Ce qu’on peut reprocher à la polémique, c’est de tout niveler, de faire co-exister des débats de fond avec des disputes sur des futilités. Et ces temps-ci, dieu sait si on discute de choses sans grand intérêt, à se demander si cet excès de prises de paroles et d’opinion sur tout ne servait pas à combler un manque de démocratie et le sentiment d’impuissance face à une réalité qu’on ne veut plus subir. Alors, tout est prétexte à polémique, pour marquer sa désapprobation, son mécontentement, sa colère. La Rolex de Sarko, le bon mot de Séguéla, la bague de Rachida, le faux SMS de Sarko, l’enfant de Rachida, les bottes Dior de Rachida… On discute beaucoup sur des sujets de peu d’importance, qui ne changeront pas la vie. Si les talons de Rachida étaient plus courts, cela n’aurait pas plus d’incidence que le fameux nez de Cléopâtre. A l’inverse, on discute peu sur des sujets d’importance. Mais ça arrive de temps à autre, chez Taddéi ou dans un coin d’Arte.

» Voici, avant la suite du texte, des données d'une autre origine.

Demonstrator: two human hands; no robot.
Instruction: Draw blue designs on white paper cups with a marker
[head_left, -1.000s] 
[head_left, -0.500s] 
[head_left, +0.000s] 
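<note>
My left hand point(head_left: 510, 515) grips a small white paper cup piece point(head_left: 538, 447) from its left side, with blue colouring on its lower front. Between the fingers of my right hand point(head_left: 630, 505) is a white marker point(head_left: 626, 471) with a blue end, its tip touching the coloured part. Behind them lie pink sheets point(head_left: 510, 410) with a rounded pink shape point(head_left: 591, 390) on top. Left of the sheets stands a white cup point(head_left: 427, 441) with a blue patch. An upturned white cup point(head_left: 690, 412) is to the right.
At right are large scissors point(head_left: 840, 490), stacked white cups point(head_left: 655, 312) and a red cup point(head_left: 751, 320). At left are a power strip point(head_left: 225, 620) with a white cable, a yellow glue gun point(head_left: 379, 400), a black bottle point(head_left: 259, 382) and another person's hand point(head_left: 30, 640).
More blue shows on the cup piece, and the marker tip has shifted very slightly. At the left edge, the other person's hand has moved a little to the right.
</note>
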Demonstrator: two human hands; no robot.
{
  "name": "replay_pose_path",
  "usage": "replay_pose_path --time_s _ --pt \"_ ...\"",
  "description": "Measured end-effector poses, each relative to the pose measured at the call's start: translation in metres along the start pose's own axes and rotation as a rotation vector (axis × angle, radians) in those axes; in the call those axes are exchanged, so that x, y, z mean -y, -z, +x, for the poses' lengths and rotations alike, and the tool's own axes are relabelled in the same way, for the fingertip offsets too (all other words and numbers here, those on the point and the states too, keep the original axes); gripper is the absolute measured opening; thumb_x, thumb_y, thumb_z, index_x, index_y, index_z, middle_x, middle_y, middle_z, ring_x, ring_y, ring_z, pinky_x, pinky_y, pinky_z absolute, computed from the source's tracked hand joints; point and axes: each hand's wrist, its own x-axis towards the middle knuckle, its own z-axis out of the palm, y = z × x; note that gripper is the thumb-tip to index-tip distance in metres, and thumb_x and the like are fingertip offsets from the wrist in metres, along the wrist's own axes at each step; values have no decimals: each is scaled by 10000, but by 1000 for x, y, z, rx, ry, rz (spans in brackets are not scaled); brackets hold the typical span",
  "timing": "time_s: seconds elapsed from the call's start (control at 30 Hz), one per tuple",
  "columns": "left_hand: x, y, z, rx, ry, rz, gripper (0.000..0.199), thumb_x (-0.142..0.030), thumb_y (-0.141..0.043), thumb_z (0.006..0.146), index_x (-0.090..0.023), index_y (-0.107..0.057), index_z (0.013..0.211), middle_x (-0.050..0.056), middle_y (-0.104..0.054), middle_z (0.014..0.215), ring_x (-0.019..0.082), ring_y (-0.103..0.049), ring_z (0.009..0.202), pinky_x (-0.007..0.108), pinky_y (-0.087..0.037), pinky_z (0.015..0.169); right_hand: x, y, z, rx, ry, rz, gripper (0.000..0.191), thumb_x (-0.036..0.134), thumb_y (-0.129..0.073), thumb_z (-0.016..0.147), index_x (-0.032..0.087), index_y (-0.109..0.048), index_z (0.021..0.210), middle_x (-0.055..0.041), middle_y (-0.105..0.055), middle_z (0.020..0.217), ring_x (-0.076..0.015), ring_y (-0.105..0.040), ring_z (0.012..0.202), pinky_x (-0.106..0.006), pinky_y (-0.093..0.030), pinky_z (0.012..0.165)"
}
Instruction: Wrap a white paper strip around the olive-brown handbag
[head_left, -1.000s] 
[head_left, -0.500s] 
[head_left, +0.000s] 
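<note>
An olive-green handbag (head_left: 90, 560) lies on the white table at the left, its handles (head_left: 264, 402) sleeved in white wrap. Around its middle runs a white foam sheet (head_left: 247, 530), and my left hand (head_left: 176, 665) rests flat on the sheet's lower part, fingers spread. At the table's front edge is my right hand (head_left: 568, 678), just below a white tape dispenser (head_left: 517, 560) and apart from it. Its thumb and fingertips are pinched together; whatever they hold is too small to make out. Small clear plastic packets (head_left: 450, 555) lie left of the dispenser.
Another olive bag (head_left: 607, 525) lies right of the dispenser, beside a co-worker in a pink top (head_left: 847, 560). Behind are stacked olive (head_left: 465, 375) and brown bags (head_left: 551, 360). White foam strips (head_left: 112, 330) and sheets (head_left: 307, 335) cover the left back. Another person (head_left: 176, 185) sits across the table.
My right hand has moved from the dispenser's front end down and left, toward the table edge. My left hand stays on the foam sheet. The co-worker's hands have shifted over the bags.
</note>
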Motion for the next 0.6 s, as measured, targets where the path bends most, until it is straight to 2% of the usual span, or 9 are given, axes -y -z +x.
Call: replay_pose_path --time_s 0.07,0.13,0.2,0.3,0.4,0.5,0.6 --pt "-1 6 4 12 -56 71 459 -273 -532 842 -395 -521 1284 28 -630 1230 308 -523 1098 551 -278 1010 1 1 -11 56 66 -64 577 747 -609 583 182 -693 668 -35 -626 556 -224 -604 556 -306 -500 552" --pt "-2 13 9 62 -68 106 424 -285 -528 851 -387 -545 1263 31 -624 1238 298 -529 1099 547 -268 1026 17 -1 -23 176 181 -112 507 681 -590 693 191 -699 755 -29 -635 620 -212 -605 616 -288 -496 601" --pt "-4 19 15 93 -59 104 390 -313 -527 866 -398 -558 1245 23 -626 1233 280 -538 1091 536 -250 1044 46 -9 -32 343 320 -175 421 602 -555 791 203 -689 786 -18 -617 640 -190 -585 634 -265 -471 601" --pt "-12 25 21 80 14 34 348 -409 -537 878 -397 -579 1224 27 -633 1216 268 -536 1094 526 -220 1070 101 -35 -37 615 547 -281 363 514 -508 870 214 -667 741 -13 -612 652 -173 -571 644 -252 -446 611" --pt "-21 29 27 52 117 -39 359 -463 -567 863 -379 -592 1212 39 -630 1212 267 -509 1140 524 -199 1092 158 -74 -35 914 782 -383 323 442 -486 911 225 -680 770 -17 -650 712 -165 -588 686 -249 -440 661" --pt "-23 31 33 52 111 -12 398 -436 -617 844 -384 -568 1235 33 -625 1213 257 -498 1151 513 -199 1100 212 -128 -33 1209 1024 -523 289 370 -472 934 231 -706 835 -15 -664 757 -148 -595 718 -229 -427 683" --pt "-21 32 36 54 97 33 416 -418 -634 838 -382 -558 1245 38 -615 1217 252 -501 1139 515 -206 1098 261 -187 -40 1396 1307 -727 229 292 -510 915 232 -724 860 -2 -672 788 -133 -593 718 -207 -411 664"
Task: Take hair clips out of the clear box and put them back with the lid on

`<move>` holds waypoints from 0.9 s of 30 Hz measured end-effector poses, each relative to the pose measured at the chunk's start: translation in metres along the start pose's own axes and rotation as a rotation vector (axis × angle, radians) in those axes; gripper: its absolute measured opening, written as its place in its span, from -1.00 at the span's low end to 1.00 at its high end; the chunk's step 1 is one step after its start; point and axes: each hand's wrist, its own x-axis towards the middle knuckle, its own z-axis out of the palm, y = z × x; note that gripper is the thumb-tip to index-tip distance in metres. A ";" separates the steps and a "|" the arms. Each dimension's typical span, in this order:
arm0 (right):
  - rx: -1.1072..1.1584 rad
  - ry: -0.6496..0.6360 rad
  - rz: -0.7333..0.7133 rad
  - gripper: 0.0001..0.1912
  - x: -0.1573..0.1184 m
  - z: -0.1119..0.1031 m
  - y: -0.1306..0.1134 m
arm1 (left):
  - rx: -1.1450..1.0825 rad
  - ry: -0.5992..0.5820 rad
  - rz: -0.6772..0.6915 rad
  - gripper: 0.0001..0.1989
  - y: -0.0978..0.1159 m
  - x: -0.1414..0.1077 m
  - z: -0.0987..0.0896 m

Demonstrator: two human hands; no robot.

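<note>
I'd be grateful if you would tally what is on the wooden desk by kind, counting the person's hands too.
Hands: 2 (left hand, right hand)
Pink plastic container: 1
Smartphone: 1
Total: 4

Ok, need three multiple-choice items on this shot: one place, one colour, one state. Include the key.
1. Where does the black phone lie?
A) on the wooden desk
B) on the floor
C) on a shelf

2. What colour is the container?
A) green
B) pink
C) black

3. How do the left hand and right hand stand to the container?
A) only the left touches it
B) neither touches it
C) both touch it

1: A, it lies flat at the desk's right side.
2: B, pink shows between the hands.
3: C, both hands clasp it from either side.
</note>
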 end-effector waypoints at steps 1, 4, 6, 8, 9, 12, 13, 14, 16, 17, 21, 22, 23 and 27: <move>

Ellul avait jugé la propagande comme un élément fondamental de la démocratie, incontournable, même si la propagande ne contribue pas à améliorer la société. C’est en quelque sorte un besoin fondamental de l’homme psychique dans la société, un besoin d’avoir des points de repère, même si parfois, cela se retourne en trompe-l’œil. La propagande participe au besoin de représentation de l’individu socialisé ; elle se présente comme une diffusion de masse d’opinions, de points de vue. Par voie de conséquence, la polémique n’est que la réactivité face à la propagande. Une manière de réguler l’opinion, de rééquilibrer les pouvoirs médiatiques et publicitaires. Une manière aussi de conjurer l’impuissance de la pensée et de permettre au citoyen de se dire, « moi, on ne me la fait pas ! ». Alors on fonce dans la polémique, on se précipite sur l’écran, et maintenant, on peut même y participer à travers les blogs et le journalisme participatif. Le seul problème, c’est la priorité, la hiérarchisation des sujets débattus. Et là, la démocratie plie mais ne rompt pas. Elle plie sous la vague des polémiques sans intérêts qui occupent le temps de cerveau. Pascal y verrait un divertissement tout aussi nécessaire qu’un autre pour tromper les inquiétudes. Et dieu sait si notre pays est inquiet, alors les polémiques fusent ces derniers temps. Dernière remarque, la polémique ne nécessite pas une connaissance poussée d’un sujet. Nul besoin d’un savoir économique pour commenter le voyage du Président au Mexique, mais simplement une notion vague de ce qui est bien et mal. Car souvent, les polémiques ont un ancrage dans la morale. Par contre, les débats sur le plan de relance et la situation économique nécessitent des connaissances et même bien instruit, le citoyen n’est pas certain de pouvoir disposer d’un bon point de vue puisque les experts eux-mêmes sont dans l’incertitude.